◆ What you need to do:
What is needed is an exact printout of all the data.
|---|
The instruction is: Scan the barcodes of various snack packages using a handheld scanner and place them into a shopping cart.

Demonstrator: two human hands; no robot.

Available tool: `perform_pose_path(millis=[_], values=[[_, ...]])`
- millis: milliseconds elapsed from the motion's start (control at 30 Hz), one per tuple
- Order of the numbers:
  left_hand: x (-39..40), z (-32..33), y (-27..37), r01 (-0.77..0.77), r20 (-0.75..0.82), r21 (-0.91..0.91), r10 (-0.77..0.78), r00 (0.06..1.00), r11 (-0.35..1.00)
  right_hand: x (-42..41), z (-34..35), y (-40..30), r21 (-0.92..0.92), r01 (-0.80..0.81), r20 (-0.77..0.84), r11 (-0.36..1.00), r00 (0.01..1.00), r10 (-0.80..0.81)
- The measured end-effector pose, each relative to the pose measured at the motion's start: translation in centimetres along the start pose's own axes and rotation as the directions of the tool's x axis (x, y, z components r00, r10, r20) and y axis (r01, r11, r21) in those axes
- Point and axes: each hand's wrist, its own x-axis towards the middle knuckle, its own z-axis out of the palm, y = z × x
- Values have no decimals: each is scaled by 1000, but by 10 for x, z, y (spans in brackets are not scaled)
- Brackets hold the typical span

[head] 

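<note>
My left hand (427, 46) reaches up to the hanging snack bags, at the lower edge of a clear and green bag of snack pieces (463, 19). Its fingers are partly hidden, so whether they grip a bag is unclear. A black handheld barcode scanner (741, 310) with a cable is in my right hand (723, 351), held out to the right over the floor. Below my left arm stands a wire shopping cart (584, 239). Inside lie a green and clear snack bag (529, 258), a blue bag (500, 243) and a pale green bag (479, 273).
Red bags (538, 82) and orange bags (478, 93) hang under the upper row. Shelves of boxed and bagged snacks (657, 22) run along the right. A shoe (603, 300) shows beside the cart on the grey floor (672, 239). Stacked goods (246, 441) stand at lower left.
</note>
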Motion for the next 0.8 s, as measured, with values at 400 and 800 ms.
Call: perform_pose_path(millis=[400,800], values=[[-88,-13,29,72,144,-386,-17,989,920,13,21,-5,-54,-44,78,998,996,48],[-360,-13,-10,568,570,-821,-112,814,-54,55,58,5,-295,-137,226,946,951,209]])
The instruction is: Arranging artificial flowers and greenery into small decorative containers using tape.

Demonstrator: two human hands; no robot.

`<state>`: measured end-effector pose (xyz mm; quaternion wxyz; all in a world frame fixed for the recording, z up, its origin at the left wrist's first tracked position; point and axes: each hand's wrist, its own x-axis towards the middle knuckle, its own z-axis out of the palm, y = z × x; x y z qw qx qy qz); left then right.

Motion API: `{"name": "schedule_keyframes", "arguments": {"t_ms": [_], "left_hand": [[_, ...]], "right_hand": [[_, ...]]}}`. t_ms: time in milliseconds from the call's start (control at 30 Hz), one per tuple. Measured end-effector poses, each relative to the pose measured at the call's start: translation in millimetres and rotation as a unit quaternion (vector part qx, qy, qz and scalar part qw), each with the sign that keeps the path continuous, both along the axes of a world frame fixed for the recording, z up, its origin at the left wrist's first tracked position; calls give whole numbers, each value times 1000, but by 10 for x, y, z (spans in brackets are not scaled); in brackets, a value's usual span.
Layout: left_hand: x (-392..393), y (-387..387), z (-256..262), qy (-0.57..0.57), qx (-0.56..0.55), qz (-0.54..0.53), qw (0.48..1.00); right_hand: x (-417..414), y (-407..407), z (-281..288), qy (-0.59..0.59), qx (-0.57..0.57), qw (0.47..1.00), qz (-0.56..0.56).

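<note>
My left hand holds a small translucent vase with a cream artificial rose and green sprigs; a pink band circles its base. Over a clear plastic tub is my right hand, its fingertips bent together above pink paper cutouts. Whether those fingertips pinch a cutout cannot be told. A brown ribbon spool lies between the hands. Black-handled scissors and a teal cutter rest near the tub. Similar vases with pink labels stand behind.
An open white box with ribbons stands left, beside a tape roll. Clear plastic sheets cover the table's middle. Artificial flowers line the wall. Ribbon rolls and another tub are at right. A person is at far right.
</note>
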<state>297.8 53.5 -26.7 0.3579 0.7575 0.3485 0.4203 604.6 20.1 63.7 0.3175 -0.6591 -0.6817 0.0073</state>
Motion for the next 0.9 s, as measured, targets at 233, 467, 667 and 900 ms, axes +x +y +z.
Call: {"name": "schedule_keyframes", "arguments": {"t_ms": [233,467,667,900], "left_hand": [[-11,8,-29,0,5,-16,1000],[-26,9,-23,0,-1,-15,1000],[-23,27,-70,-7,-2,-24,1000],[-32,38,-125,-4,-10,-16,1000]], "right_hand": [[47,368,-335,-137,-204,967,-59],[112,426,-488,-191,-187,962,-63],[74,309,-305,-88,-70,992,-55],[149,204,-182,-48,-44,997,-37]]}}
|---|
◆ Task answer:
The instruction is: Scan the barcodes of various snack packages using a handheld scanner and place them into a shopping cart.

Demonstrator: two human hands; no robot.

Available tool: `perform_pose_path(millis=[_], values=[[_, ...]])`
- millis: milliseconds elapsed from the motion's start (control at 30 Hz), one per tuple
- Order of the numbers:
  left_hand: x (-39..40), z (-32..33), y (-27..37), r01 (-0.77..0.77), r20 (-0.75..0.82), r21 (-0.91..0.91), r10 (-0.77..0.78), r00 (0.06..1.00), r11 (-0.35..1.00)
  right_hand: x (-42..41), z (-34..35), y (-40..30), r21 (-0.92..0.92), r01 (-0.80..0.81), r20 (-0.77..0.84), r11 (-0.36..1.00), r00 (0.01..1.00), r10 (-0.80..0.81)
- The measured end-effector pose, each relative to the pose measured at the motion's start: translation in centimetres along the start pose's own axes and rotation as the directions of the tool's x axis (x, y, z components r00, r10, r20) and y axis (r01, r11, r21) in those axes
- Point and axes: each hand's wrist, its own x-axis towards the middle knuckle, its own z-axis out of the palm, y = z × x
- Values have no decimals: each is scaled by 1000, but by 10 for x, z, y (spans in brackets are not scaled)
- Brackets hold the typical span

[head] 

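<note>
My left hand (427, 46) reaches up to the hanging snack bags, at the lower edge of a clear and green bag of snack pieces (463, 19). Its fingers are partly hidden, so whether they grip a bag is unclear. A black handheld barcode scanner (741, 310) with a cable is in my right hand (723, 351), held out to the right over the floor. Below my left arm stands a wire shopping cart (584, 239). Inside lie a green and clear snack bag (529, 258), a blue bag (500, 243) and a pale green bag (479, 273).
Red bags (538, 82) and orange bags (478, 93) hang under the upper row. Shelves of boxed and bagged snacks (657, 22) run along the right. A shoe (603, 300) shows beside the cart on the grey floor (672, 239). Stacked goods (246, 441) stand at lower left.
</note>
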Motion for the next 0.8 s, as measured, with values at 400 and 800 ms.
Call: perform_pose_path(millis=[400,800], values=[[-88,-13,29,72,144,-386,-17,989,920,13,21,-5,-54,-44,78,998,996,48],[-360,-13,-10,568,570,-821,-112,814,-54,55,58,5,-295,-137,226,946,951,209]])
The instruction is: Arranging artificial flowers and greenery into small decorative containers using tape.

Demonstrator: two human hands; no robot.

`<state>`: measured end-effector pose (xyz mm; quaternion wxyz; all in a world frame fixed for the recording, z up, its origin at the left wrist's first tracked position; point and axes: each hand's wrist, its own x-axis towards the middle knuckle, its own z-axis out of the palm, y = z × x; x y z qw qx qy qz); left then right.

Motion API: `{"name": "schedule_keyframes", "arguments": {"t_ms": [_], "left_hand": [[_, ...]], "right_hand": [[_, ...]]}}`. t_ms: time in milliseconds from the call's start (control at 30 Hz), one per tuple. Measured end-effector poses, each relative to the pose measured at the call's start: translation in millimetres and rotation as a unit quaternion (vector part qx, qy, qz and scalar part qw), each with the sign that keeps the path continuous, both along the axes of a world frame fixed for the recording, z up, its origin at the left wrist's first tracked position; calls give whole numbers, each value times 1000, but by 10 for x, y, z (spans in brackets are not scaled); in brackets, a value's usual span.
Layout: left_hand: x (-392..393), y (-387..387), z (-256..262), qy (-0.57..0.57), qx (-0.56..0.55), qz (-0.54..0.53), qw (0.48..1.00); right_hand: x (-417..414), y (-407..407), z (-281..288), qy (-0.59..0.59), qx (-0.57..0.57), qw (0.47..1.00), qz (-0.56..0.56).

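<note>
My left hand holds a small translucent vase with a cream artificial rose and green sprigs; a pink band circles its base. Over a clear plastic tub is my right hand, its fingertips bent together above pink paper cutouts. Whether those fingertips pinch a cutout cannot be told. A brown ribbon spool lies between the hands. Black-handled scissors and a teal cutter rest near the tub. Similar vases with pink labels stand behind.
An open white box with ribbons stands left, beside a tape roll. Clear plastic sheets cover the table's middle. Artificial flowers line the wall. Ribbon rolls and another tub are at right. A person is at far right.
</note>
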<state>297.8 53.5 -26.7 0.3579 0.7575 0.3485 0.4203 604.6 20.1 63.7 0.3175 -0.6591 -0.6817 0.0073</state>
Motion for the next 0.9 s, as measured, targets at 233, 467, 667 and 900 ms, axes +x +y +z.
Call: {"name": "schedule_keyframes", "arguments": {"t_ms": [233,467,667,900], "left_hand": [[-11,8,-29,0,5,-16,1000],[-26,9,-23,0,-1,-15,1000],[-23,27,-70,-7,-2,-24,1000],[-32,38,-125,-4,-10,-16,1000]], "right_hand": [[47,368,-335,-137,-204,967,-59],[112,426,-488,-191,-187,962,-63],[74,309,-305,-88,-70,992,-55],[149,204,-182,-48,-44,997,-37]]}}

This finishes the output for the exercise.